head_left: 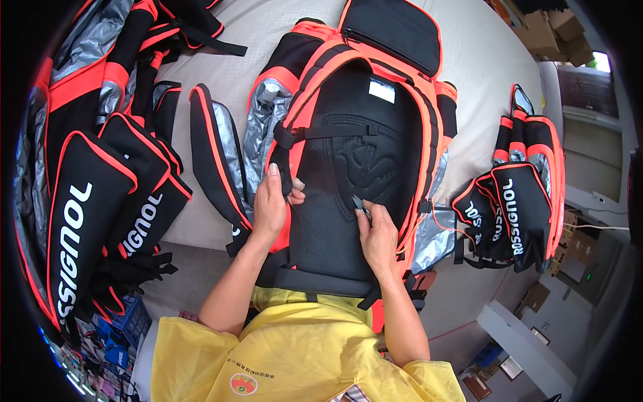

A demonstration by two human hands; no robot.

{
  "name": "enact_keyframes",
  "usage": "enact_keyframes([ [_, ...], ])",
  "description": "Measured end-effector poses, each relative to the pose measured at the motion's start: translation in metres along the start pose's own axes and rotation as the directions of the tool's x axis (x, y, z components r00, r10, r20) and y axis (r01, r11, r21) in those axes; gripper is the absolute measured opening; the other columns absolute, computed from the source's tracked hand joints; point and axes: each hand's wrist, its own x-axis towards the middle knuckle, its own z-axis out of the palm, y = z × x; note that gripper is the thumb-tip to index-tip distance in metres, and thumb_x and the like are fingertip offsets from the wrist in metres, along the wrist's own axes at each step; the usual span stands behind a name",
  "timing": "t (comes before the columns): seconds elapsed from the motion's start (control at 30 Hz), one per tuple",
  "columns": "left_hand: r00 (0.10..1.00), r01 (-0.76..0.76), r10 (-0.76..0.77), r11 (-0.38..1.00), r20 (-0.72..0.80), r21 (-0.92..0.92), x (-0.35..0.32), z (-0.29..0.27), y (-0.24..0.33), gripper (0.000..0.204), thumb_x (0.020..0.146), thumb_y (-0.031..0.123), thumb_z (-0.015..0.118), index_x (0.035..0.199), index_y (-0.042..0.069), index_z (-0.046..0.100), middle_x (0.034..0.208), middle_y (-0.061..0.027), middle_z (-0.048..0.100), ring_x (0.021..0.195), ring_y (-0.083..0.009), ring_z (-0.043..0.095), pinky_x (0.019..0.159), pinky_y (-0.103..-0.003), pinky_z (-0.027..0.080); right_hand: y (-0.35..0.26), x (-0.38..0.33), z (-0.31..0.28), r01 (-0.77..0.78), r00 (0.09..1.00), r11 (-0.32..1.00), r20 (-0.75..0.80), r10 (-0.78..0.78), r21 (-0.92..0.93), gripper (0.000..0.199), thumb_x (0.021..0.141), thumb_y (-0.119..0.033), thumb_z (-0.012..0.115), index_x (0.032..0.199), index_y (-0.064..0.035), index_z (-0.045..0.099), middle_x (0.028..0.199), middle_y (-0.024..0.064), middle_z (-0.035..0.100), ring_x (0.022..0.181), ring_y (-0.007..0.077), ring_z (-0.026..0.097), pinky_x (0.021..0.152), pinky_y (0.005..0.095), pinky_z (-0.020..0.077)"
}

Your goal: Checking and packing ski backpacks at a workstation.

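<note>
A large black and orange backpack [321,161] lies in front of me with its padded mesh back panel facing up. My left hand [273,204] is closed on the lower part of the left shoulder strap [281,164], its thumb against the strap's edge. Above that hand, a black chest strap [335,132] with a buckle crosses the panel. In the fingers of my right hand [379,238] is a small, dark, pointed tool [362,206], perhaps thread snips. Its tip is over the back panel, near the embossed pattern; whether it touches the mesh I cannot tell.
More black, orange and silver bags [87,201] are piled at the left. Another group of them [519,201] stands at the right edge of the pale covered table [482,40]. A blue crate [132,321] is at lower left; cardboard boxes [546,37] are at the far right.
</note>
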Motion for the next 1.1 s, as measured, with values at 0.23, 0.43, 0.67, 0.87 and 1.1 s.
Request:
enact_keyframes([
  [0.23,1.000,0.014,-0.014,1.000,0.002,-0.005,0.001,0.000,0.001,0.074,0.116,0.057,0.028,0.135,-0.006,0.060,0.092,-0.0127,0.072,0.076,-0.0179,0.071,0.072,-0.033,0.062,0.000,-0.002,-0.001,-0.027,0.999,0.999,-0.026,0.028,0.020,0.022,0.101,-0.008,0.072,0.119,0.0025,0.068,0.099,0.0210,0.070,0.085,0.0367,0.072,0.076,0.0417,0.0566],
  [0.43,1.000,0.010,-0.010,1.000,-0.002,-0.009,0.000,0.001,0.003,0.075,0.116,0.058,0.028,0.133,-0.007,0.061,0.091,-0.0131,0.072,0.076,-0.0179,0.071,0.072,-0.033,0.062,-0.004,-0.001,-0.003,-0.034,0.999,0.999,0.009,0.034,0.028,0.023,0.101,-0.009,0.073,0.120,0.0026,0.068,0.099,0.0210,0.070,0.084,0.0366,0.071,0.076,0.0420,0.0561],
  [0.67,1.000,0.006,-0.006,1.000,0.004,-0.004,-0.001,0.000,-0.002,0.077,0.115,0.059,0.028,0.133,-0.007,0.062,0.091,-0.0129,0.072,0.076,-0.0177,0.071,0.072,-0.033,0.062,0.003,-0.001,-0.001,0.008,1.000,1.000,0.004,-0.008,0.013,0.023,0.101,-0.010,0.072,0.120,0.0025,0.068,0.100,0.0213,0.071,0.084,0.0362,0.072,0.077,0.0420,0.0563],
  [0.87,1.000,0.006,-0.006,1.000,0.010,-0.005,-0.001,0.004,0.000,0.076,0.115,0.059,0.028,0.132,-0.007,0.063,0.091,-0.0129,0.072,0.076,-0.0177,0.071,0.072,-0.033,0.062,0.004,-0.006,-0.002,-0.026,0.999,0.999,-0.033,0.027,0.033,0.022,0.101,-0.009,0.072,0.120,0.0025,0.068,0.101,0.0208,0.071,0.085,0.0356,0.072,0.077,0.0415,0.0563],
  [1.1,0.998,0.017,-0.018,1.000,-0.055,-0.023,0.006,-0.006,0.000,0.073,0.116,0.056,0.028,0.107,-0.004,0.068,0.089,-0.0135,0.071,0.072,-0.0199,0.072,0.068,-0.033,0.063,-0.007,0.003,0.002,-0.021,1.000,0.998,0.013,0.020,0.061,0.025,0.100,-0.009,0.075,0.121,0.0017,0.068,0.102,0.0197,0.072,0.086,0.0321,0.073,0.078,0.0400,0.0573],
])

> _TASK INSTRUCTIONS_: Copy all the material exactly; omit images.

> _WRITTEN REPLY_:
head_left: 

A demonstration by two human hands; no robot.

{
  "name": "enact_keyframes",
  "usage": "enact_keyframes([ [_, ...], ])",
  "description": "Measured end-effector poses, each relative to the pose measured at the motion's start: translation in metres along the start pose's own axes and rotation as the directions of the tool's x axis (x, y, z components r00, r10, r20) and y axis (r01, r11, r21) in those axes; gripper is the absolute measured opening; the other columns absolute, computed from the source's tracked hand joints; point and axes: each hand's wrist, its own x-axis towards the middle knuckle, its own z-axis out of the palm, y = z × x; note that gripper is the thumb-tip to index-tip distance in metres, and thumb_x and the like are fingertip offsets from the wrist in metres, along the wrist's own axes at each step; the usual span stands behind a name",
  "timing": "t (comes before the columns): seconds elapsed from the motion's start (control at 30 Hz), one per tuple",
  "columns": "left_hand: r00 (0.10..1.00), r01 (-0.76..0.76), r10 (-0.76..0.77), r11 (-0.38..1.00), r20 (-0.72..0.80), r21 (-0.92..0.92), x (-0.35..0.32), z (-0.29..0.27), y (-0.24..0.33), gripper (0.000..0.204), thumb_x (0.020..0.146), thumb_y (-0.031..0.123), thumb_z (-0.015..0.118), index_x (0.035..0.199), index_y (-0.042..0.069), index_z (-0.046..0.100), middle_x (0.034..0.208), middle_y (-0.061..0.027), middle_z (-0.048..0.100), ring_x (0.021..0.195), ring_y (-0.083..0.009), ring_z (-0.043..0.095), pinky_x (0.019..0.159), pinky_y (-0.103..-0.003), pinky_z (-0.027..0.080); right_hand: y (-0.35..0.26), x (-0.38..0.33), z (-0.31..0.28), r01 (-0.77..0.78), r00 (0.09..1.00), r11 (-0.32..1.00), r20 (-0.75..0.80), r10 (-0.78..0.78), r21 (-0.92..0.93), gripper (0.000..0.199), thumb_x (0.021..0.141), thumb_y (-0.119..0.033), thumb_z (-0.012..0.115), index_x (0.032..0.199), index_y (-0.064..0.035), index_z (-0.045..0.099), middle_x (0.028..0.199), middle_y (-0.024..0.064), middle_z (-0.035..0.100), ring_x (0.022..0.181), ring_y (-0.007..0.077), ring_z (-0.026..0.097), pinky_x (0.021..0.152), pinky_y (0.005..0.095), pinky_z (-0.020..0.077)"
}

Your goal: Checking and packing ski backpacks at a workstation.

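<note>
A large black and orange backpack [321,161] lies in front of me with its padded mesh back panel facing up. My left hand [273,204] is closed on the lower part of the left shoulder strap [281,164], its thumb against the strap's edge. Above that hand, a black chest strap [335,132] with a buckle crosses the panel. In the fingers of my right hand [379,238] is a small, dark, pointed tool [362,206], perhaps thread snips. Its tip is over the back panel, near the embossed pattern; whether it touches the mesh I cannot tell.
More black, orange and silver bags [87,201] are piled at the left. Another group of them [519,201] stands at the right edge of the pale covered table [482,40]. A blue crate [132,321] is at lower left; cardboard boxes [546,37] are at the far right.
</note>
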Motion for the next 1.1 s, as measured, with values at 0.23, 0.43, 0.67, 0.87 and 1.1 s.
Request:
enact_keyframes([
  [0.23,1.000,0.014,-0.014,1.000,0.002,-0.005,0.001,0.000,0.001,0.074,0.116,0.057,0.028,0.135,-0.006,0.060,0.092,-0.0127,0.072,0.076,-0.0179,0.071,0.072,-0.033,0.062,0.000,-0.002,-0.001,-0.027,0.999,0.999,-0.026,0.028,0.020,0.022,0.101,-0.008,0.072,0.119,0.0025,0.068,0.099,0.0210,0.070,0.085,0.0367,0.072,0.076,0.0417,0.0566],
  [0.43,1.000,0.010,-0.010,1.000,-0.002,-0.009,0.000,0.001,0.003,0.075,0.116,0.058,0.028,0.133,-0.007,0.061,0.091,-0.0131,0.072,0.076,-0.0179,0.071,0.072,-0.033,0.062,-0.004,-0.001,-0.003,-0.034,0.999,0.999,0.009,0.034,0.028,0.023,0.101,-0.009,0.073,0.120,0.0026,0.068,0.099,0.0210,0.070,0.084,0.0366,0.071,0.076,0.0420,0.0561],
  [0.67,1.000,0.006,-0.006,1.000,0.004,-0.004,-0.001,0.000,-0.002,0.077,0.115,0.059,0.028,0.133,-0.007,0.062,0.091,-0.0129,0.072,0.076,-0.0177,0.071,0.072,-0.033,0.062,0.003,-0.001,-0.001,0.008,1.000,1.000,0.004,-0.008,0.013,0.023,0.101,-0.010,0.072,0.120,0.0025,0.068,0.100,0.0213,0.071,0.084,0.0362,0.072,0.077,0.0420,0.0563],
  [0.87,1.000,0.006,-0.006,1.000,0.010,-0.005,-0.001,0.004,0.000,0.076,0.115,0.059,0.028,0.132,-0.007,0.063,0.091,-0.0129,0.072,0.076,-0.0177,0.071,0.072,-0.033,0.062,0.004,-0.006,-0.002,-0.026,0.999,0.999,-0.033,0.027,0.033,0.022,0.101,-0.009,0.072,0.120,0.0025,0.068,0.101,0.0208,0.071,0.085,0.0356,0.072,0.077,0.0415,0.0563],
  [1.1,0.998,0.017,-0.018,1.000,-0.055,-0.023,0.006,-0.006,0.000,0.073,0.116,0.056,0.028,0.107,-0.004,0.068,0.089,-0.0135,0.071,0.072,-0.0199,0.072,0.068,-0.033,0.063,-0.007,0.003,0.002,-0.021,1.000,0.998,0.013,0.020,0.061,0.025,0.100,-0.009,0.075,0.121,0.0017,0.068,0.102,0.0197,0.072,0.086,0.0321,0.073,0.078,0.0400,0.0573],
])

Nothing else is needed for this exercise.